15 Novembre 2020
Nous autres, petits français, sommes nourris dès notre tendre jeunesse au pur jus de LA FONTAINE. On pourrait se demander quelle étrange aberration a conduit des générations successives de pédagogues à décider que LA FONTAINE est un auteur pour enfants sous prétexte qu'il met en scène dans ses fables des animaux doués de la parole.
Rien n'est plus cruel, en réalité, que ce théâtre animal où les agneaux innocents sont dévorés, où les ânes sans défense sont livrés au bourreau pour trois brins d'herbe qu'ils ont mangés et où des grenouilles vachement gonflées éclatent de vanité. Mais jamais ce fabuliste misanthrope et souriant n'a caché que ses animaux n'étaient que des hommes mal déguisés qui se mettent un loup sur le visage pour commettre leurs forfaits. Il serait regrettable que la réputation d'auteur scolaire faite - bien à tort - à La Fontaine, détournât plus tard l'adolescent ou l'homme de la lecture de ses Fables.
Comment un lecteur ne suivrait-il pas pas les préceptes d'une morale si simplement, si joliment exprimée que les mots en restent à jamais gravés dans sa mémoire?
La France, pays de LA FONTAINE, devrait être sage entre toutes les nations puisque la morale quotidienne s'y trouve mise en vers légers et souriants.
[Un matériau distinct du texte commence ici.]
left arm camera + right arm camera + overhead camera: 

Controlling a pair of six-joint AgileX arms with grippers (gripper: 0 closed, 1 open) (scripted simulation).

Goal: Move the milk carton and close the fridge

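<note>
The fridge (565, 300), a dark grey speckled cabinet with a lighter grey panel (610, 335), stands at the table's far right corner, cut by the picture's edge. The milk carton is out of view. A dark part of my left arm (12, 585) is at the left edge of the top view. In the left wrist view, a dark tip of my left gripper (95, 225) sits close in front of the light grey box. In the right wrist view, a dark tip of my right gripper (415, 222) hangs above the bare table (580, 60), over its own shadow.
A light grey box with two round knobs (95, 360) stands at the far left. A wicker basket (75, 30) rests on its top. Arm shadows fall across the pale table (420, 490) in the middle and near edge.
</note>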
Ah ! si nous avions eu un juriste, poète comme lui, pour mettre le Code Civil en vers inoubliables, nul ne serait plus censé ignorer la loi!
Dans le langage quotidien, nous utilisons sans nous en rendre compte - et sans lui verser ce droit d'auteur moral qui se nomme la reconnaissance - les images et les expressions ou les vers de notre ami le fabuliste.
Une comédie animale et humaine :
C'est ainsi que LA FONTAINE définit son recueil. «Ce n'est pas aux hérons que je parle ; écoutez, humains». Quelque 180 animaux peuplent ses fables. Parmi eux, il y a les puissants et les faibles.
«Les forts» sont souvent des carnivores [le lion, le loup, le renard, le chat....], des rapaces [le vautour, l'aigle...] Les victimes, ou «faibles», sont généralement symbolisées par l'agneau, l'âne ou la souris. Mais tous les personnages n'entrent pas forcément dans l'une de ces catégories. Les animaux utilisant la ruse peuvent parvenir à changer de classe : C'est le cas du renard ou du singe.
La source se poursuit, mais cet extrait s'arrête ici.